**Problem description**
Which lines of the listing below contain the word "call"? Return them.

-=-=-=-=-

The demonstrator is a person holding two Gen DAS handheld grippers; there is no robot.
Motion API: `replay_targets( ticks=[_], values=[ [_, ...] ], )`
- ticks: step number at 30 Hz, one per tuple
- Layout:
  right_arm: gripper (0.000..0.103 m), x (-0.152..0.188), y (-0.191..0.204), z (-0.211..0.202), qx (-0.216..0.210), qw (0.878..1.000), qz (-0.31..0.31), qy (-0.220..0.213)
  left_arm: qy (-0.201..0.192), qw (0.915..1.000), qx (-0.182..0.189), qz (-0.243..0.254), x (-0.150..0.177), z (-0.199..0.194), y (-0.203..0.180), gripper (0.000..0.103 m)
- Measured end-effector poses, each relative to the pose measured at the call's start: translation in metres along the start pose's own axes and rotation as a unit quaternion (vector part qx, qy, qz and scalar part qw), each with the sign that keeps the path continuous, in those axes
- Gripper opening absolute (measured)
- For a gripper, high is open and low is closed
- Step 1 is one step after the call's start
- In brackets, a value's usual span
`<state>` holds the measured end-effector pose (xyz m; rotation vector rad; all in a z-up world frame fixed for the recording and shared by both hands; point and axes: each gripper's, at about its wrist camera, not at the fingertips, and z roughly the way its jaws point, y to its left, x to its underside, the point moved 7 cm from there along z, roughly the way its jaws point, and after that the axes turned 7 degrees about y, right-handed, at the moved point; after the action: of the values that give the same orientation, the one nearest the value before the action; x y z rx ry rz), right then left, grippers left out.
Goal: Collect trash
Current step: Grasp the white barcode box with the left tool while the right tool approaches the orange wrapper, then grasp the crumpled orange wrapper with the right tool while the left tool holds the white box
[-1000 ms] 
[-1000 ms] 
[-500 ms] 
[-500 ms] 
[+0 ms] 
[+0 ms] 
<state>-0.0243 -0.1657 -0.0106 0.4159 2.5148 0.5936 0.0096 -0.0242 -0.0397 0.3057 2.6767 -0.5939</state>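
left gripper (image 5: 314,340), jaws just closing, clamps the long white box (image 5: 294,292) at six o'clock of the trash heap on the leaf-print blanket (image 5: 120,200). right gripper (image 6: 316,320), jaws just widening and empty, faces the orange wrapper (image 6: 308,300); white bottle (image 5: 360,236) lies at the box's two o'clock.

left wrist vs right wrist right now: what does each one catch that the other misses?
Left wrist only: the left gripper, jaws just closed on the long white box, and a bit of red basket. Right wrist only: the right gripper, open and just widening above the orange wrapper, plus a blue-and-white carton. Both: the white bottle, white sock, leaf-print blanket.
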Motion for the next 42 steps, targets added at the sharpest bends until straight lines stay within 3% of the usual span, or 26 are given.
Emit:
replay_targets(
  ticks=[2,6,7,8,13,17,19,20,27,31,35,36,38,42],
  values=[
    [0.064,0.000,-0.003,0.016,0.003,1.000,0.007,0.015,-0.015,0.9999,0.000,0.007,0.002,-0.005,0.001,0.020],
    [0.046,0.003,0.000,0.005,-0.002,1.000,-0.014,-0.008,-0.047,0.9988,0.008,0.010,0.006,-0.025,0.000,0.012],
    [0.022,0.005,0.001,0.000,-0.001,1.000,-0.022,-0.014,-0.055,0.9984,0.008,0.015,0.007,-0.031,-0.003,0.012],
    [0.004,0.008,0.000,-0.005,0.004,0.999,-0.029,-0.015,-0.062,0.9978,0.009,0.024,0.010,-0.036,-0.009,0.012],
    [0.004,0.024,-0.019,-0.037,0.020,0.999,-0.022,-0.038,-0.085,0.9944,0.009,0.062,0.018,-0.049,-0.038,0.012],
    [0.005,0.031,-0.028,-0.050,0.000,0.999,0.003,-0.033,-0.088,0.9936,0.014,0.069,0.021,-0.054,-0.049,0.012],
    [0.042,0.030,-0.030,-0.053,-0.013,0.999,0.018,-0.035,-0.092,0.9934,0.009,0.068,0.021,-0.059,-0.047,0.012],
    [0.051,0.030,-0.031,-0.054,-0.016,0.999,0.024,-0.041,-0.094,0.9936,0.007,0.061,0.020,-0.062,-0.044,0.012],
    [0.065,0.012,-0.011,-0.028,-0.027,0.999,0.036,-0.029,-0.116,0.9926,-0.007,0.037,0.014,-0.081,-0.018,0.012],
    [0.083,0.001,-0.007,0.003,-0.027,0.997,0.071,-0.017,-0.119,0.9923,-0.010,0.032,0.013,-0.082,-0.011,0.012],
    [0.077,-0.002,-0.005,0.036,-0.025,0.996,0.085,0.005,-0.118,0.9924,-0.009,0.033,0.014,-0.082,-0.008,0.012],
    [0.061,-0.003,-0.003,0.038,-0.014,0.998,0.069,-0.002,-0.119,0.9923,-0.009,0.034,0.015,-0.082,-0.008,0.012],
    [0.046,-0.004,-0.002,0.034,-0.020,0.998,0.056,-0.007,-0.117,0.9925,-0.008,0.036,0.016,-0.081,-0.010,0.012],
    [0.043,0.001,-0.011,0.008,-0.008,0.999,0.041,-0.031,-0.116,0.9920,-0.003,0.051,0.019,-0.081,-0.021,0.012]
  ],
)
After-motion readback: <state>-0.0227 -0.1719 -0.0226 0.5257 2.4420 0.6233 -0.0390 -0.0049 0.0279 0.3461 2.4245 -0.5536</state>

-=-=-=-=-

**Task response**
- Measured end-effector poses, each relative to the pose measured at the call's start: translation in metres along the start pose's own axes and rotation as a unit quaternion (vector part qx, qy, qz and scalar part qw), each with the sign that keeps the path continuous, in those axes
- Step 1 is one step after the call's start

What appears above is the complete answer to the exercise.